Authors: Cody McFadyen
He falls silent and doesn’t start speaking again.
“I can guess where this goes, Don,” I say in a gentle voice. “No evidence, right? You couldn’t connect him to the crime. Sure, he’d been at the strip club, rehab, and the college. But all of that could be explained away.”
He nods. Bereft. “That’s right. It was enough to get a warrant for his place, but nothing turned up. Not a damn thing. His past was clean.”
He looks back up at me, and his eyes are filled with frustration. “I couldn’t prove what I knew. And there weren’t any more killings. No other scenes. Time went on; he moved away. I started dreaming again. Sometimes it was the babies. Most of the time it was Renee.”
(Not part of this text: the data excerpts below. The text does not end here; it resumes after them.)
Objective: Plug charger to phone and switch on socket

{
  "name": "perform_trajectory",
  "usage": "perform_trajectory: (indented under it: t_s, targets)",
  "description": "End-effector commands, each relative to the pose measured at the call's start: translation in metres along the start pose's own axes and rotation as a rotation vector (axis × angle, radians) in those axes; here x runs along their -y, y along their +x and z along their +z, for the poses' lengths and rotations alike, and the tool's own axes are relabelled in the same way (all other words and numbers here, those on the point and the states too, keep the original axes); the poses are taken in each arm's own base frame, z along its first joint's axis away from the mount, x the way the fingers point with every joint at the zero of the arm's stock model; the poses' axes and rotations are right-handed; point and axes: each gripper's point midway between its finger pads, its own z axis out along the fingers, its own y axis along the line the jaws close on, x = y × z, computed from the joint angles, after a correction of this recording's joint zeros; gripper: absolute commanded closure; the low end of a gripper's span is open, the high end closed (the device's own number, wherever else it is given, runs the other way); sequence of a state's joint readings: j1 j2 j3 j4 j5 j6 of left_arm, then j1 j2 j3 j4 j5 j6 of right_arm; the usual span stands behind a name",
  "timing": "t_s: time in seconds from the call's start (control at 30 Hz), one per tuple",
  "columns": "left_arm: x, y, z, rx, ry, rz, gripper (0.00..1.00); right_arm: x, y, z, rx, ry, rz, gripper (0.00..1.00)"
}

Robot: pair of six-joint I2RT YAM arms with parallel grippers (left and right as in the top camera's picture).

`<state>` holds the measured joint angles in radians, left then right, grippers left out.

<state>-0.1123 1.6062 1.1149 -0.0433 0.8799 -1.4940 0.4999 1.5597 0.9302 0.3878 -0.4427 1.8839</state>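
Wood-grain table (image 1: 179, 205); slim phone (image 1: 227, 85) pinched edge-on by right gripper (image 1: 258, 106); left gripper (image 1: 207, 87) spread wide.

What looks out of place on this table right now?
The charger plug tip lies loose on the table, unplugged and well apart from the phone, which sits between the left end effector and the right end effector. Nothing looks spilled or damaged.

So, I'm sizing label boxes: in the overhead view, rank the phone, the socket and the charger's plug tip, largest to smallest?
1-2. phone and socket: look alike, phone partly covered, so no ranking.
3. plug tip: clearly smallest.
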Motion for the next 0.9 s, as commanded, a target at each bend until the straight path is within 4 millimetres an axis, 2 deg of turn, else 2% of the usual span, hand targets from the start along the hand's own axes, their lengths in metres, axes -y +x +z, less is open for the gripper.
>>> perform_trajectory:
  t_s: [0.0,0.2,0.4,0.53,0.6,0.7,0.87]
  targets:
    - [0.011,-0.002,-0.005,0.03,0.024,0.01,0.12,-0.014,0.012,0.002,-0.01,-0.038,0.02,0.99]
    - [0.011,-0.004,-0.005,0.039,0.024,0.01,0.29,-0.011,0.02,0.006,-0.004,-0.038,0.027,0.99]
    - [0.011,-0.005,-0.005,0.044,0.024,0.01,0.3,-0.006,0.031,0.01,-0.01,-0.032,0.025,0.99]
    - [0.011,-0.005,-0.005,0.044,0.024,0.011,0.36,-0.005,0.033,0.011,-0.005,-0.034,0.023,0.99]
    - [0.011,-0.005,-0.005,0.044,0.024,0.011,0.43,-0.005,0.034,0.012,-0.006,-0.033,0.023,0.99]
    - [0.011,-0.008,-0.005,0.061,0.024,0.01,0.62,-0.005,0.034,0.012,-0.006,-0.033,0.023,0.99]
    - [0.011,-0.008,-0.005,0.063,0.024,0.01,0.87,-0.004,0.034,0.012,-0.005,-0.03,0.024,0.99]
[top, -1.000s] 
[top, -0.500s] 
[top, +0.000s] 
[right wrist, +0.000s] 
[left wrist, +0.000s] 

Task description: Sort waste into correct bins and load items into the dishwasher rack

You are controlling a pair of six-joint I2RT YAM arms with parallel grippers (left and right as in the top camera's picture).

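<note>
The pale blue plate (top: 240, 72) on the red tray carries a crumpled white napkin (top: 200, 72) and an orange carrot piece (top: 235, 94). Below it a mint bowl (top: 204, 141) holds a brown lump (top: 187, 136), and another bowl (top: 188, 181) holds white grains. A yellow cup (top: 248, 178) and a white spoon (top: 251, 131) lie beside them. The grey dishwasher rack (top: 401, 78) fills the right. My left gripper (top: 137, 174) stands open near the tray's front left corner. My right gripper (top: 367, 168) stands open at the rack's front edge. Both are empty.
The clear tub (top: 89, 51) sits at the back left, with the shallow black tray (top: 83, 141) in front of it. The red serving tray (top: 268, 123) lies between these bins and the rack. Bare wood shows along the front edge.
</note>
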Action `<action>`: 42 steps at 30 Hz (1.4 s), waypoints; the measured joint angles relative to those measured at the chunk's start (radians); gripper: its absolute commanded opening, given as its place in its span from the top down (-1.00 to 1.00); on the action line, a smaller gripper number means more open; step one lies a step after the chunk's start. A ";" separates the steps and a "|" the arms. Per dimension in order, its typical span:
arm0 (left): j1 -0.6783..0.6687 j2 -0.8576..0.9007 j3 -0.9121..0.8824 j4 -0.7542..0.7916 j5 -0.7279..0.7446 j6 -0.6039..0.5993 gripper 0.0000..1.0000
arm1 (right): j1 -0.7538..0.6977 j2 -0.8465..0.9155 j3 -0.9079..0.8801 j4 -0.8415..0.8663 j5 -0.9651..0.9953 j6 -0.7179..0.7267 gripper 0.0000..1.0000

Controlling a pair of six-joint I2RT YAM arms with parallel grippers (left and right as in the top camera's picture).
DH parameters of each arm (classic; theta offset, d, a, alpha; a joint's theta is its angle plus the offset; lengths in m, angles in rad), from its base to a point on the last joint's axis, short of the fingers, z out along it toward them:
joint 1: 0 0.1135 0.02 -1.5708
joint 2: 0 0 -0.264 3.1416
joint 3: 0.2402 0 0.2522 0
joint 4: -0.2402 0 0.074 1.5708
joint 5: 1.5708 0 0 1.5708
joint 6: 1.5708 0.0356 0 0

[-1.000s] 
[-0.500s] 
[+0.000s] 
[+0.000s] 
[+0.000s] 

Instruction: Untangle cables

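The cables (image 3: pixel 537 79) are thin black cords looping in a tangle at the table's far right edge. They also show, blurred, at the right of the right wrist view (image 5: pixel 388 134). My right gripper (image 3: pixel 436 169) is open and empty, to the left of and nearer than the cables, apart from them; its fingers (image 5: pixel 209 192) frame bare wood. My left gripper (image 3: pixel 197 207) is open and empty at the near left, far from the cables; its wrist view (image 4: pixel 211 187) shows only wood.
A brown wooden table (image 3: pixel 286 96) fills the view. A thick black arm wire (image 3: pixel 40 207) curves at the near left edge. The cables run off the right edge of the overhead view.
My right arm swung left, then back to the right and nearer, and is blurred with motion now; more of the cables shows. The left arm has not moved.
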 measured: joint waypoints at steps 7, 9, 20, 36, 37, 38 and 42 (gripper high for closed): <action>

No one here feels superior to Don Rawlings now. We know that everyone has that point. Where they can no longer bend without breaking. He no longer seems pathetic or weak. Instead, we recognize him for what he is: a casualty.
Whoever said “time heals all wounds” wasn’t a cop.
“The reason we’re here,” I speak into the silence, “is because VICAP
matched the MO of our unsub to your unsolved case. He has killed again.” I lean forward. “After listening to you, I’m certain our killer and yours are one and the same.”
He studies my face like someone does when they don’t trust in hope.
“You having any better luck than I did?”
“Not in terms of physical evidence. But we did find out one thing that, combined with your suspect of twenty-five years ago, might break this case.”
“What’s that?”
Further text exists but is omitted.